He shook his head vaguely.

"I don't know. They raised me to a hundred and thirty-five
dollars to-day, and---"

"I don't care," said Marcia severely. "You're killing yourself
working at night. You read those big books on economy---"

"Economics," corrected Horace.

"Well, you read 'em every night long after I'm asleep. And you're
getting all stooped over like you were before we were married."

"But, Marcia, I've got to---"

"No, you haven't dear. I guess I'm running this shop for the
present, and I won't let my fella ruin his health and eyes. You
got to get some exercise."

"I do. Every morning I---"

"Oh, I know! But those dumb-bells of yours wouldn't give a
consumptive two degrees of fever. I mean real exercise. You've
got to join a gymnasium. 'Member you told me you were such a
trick gymnast once that they tried to get you out for the team in
college and they couldn't because you had a standing date with
Herb Spencer?"

"I used to enjoy it," mused Horace, "but it would take up too
much time now."

"All right," said Marcia. "I'll make a bargain with you. You join
a gym and I'll read one of those books from the brown row of
'em."

"'Pepys' Diary'? Why, that ought to be enjoyable. He's very
light."

"Not for me--he isn't. It'll be like digesting plate glass. But
you been telling me how much it'd broaden my lookout. Well, you
go to a gym three nights a week and I'll take one big dose of
Sammy."

Horace hesitated.

"Well---"

"Come on, now! You do some giant swings for me and I'll chase
some culture for you."

So Horace finally consented, and all through a baking summer he
spent three and sometimes four evenings a week experimenting on
the trapeze in Skipper's Gymnasium. And in August he admitted to
Marcia that it made him capable of more mental work during the
day.

"MENS SANA IN CORPORE SANO," he said.

"Don't believe in it," replied Marcia. "I tried one of those
patent medicines once and they're all bunk.

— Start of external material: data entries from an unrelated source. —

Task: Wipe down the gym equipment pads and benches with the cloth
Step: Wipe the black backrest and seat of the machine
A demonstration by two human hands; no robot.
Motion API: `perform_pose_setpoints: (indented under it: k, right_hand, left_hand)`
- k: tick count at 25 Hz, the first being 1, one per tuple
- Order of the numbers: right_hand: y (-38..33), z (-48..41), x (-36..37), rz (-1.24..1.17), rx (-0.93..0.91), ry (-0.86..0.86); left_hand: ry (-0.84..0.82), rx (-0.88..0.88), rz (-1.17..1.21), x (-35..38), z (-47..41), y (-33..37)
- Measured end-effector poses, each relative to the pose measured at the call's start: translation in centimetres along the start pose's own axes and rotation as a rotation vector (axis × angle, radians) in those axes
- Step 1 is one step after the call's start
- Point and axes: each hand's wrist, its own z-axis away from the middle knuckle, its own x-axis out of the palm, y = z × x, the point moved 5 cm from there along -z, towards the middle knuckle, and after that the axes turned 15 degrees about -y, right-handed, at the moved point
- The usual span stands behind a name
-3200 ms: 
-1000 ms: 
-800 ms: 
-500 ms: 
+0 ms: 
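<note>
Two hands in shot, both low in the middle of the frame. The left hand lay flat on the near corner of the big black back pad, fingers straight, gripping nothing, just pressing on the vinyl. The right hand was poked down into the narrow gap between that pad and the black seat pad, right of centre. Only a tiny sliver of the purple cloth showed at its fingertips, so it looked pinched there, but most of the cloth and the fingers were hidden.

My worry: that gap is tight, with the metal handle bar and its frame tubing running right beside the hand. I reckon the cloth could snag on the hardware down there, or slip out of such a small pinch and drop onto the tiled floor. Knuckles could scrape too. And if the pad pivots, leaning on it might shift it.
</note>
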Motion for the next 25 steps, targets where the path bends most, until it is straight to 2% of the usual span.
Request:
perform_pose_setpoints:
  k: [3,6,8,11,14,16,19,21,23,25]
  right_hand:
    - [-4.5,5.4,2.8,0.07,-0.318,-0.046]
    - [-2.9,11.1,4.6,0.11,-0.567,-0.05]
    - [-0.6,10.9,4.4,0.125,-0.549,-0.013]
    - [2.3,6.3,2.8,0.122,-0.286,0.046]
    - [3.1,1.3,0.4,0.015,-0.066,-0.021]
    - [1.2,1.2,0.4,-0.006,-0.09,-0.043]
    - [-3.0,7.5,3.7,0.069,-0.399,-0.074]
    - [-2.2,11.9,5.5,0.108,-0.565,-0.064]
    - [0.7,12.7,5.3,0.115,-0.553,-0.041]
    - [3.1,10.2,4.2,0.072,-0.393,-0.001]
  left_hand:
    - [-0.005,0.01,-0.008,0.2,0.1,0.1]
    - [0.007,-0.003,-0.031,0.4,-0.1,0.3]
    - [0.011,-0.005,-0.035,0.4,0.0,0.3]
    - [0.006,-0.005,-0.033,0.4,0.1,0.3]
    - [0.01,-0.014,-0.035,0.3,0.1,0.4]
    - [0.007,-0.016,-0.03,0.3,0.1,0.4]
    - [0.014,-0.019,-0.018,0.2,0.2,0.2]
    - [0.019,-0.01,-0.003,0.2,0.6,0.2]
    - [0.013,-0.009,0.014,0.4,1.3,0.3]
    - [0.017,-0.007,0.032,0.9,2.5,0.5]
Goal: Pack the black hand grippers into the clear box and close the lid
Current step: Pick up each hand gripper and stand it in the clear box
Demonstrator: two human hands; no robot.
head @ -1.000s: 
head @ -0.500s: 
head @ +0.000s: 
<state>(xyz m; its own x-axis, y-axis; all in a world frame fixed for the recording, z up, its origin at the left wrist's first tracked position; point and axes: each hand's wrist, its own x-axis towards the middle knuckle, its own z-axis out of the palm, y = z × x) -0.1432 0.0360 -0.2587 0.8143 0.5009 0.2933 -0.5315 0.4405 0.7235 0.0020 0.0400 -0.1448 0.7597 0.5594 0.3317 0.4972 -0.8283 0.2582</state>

You stick to
gymnastics."

One night in early September while he was going through one of
his contortions on the rings in the nearly deserted room he was
addressed by a meditative fat man whom he had noticed watching
him for several nights.

"Say, lad, do that stunt you were doin' last night."

Horace grinned at him from his perch.

"I invented it," he said. "I got the idea from the fourth
proposition of Euclid."

"What circus he with?"

"He's dead."

"Well, he must of broke his neck doin' that stunt. I set here
last night thinkin' sure you was goin' to break yours."

"Like this!" said Horace, and swinging onto the trapeze he did
his stunt.

"Don't it kill your neck an' shoulder muscles?"

"It did at first, but inside of a week I wrote the QUOD ERAT
DEMONSTRANDUM on it."

"Hm!"

Horace swung idly on the trapeze.

"Ever think of takin' it up professionally?" asked the fat man.

"Not I."

"Good money in it if you're willin' to do stunts like 'at an' can
get away with it."

"Here's another," chirped Horace eagerly, and the fat man's mouth
dropped suddenly agape as he watched this pink-jerseyed
Prometheus again defy the gods and Isaac Newton.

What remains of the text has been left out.